WHAT TO WORK ON: Text only, exactly as given: reproduce the entries below without their pictures.

STORED DATA:
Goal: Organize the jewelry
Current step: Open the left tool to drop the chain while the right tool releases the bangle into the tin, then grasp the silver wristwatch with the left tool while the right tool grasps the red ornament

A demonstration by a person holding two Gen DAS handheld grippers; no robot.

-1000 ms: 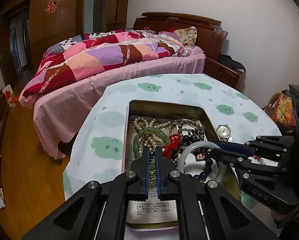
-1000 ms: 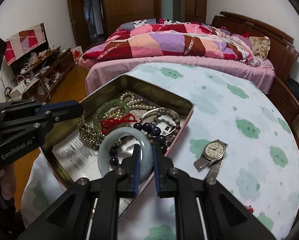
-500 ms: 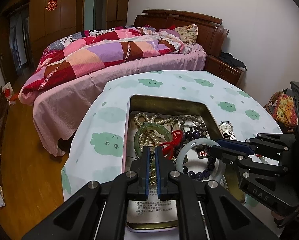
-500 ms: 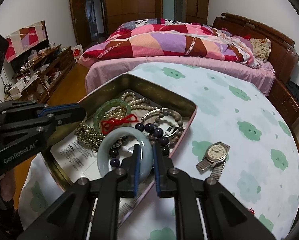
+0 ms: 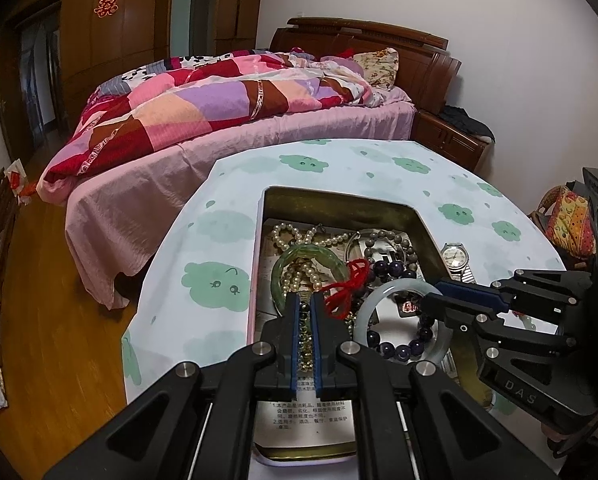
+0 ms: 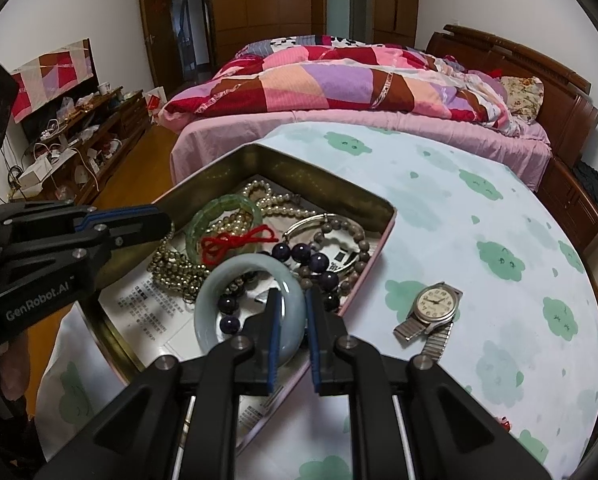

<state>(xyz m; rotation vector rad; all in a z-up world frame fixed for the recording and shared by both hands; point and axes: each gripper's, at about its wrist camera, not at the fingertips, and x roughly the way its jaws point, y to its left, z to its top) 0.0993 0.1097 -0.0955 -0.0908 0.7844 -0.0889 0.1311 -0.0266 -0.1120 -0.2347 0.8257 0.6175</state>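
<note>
pale bangle in right tongs now lifted, tilted up off tin.

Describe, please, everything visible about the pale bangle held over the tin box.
The pale bangle is a thick, smooth ring, milky blue-green, looking like jade or glass. The right tongs are shut on its near rim, holding it tilted over the tin box. A dark purple bead bracelet passes through its opening; whether they touch is unclear.

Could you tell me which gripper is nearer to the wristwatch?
Right. The right gripper grips the pale bangle beside the wristwatch; the left gripper sits farther across the tin.
</note>
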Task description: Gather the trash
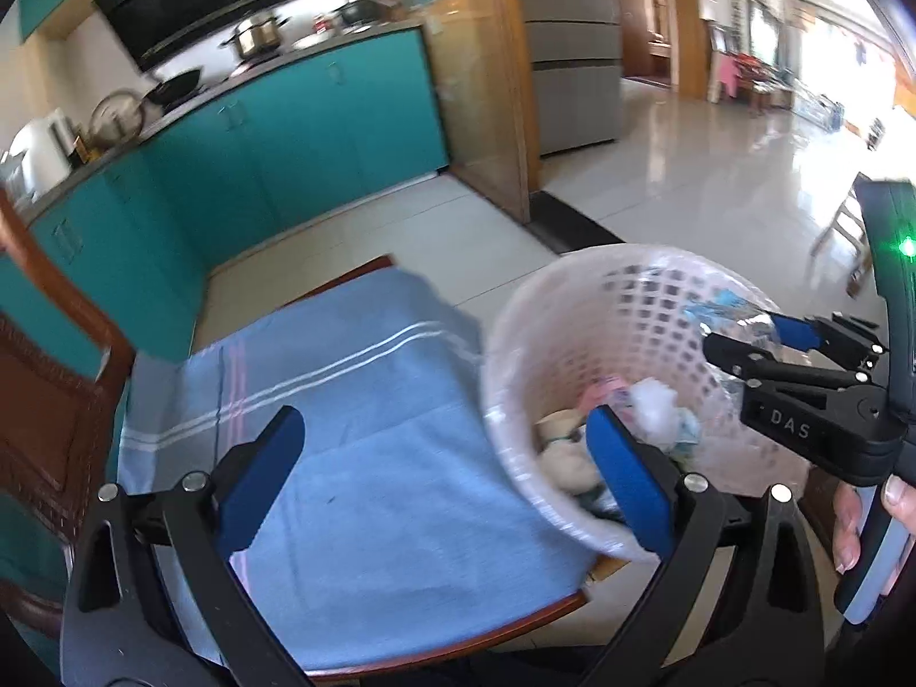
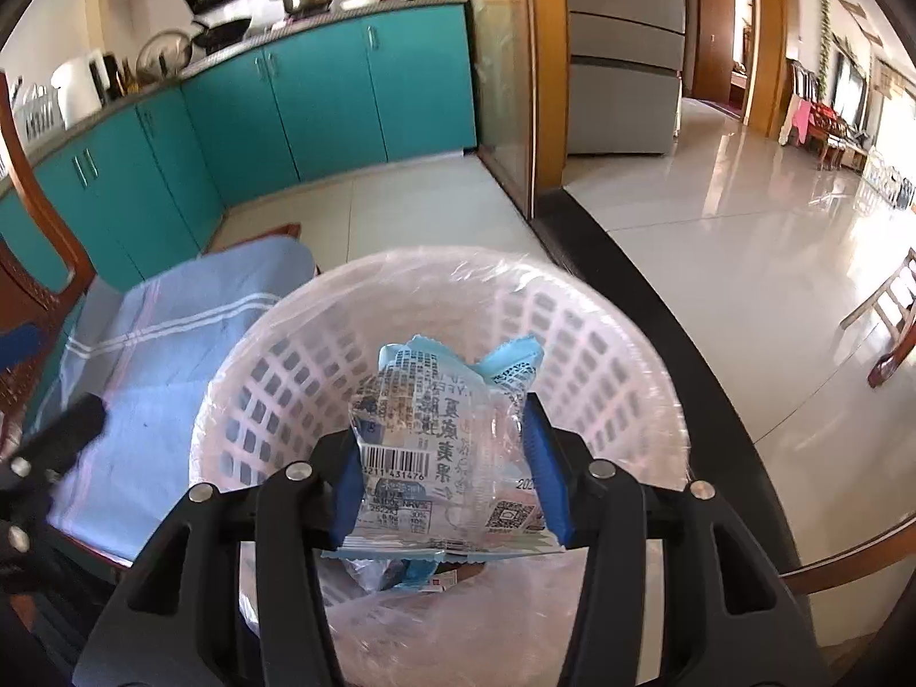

RESPONSE BOX:
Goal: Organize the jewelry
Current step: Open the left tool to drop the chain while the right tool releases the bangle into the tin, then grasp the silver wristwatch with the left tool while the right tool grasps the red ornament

A demonstration by a person holding two Gen DAS handheld grippers; no robot.

-1000 ms: 
-1000 ms: 
-500 ms: 
-500 ms: 
+0 ms: 
+0 ms: 

<state>(xyz m; rotation vector rad; all in a z-up world frame fixed for the recording and shared by both hands; point and axes: each gripper's, at about its wrist camera, not at the fingertips, and x roughly the way its jaws point, y to its left, z to its top) 0.0993 0.1097 -0.0955 -0.0908 0.7844 -0.0889 0.1311 -0.0266 -0.1120 -0.2347 0.8257 0.6175</state>
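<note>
pale bangle in right tongs now lifted, tilted up off tin.

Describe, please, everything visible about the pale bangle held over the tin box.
The pale bangle is a thick, smooth ring, milky blue-green, looking like jade or glass. The right tongs are shut on its near rim, holding it tilted over the tin box. A dark purple bead bracelet passes through its opening; whether they touch is unclear.

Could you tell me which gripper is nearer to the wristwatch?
Right. The right gripper grips the pale bangle beside the wristwatch; the left gripper sits farther across the tin.
</note>
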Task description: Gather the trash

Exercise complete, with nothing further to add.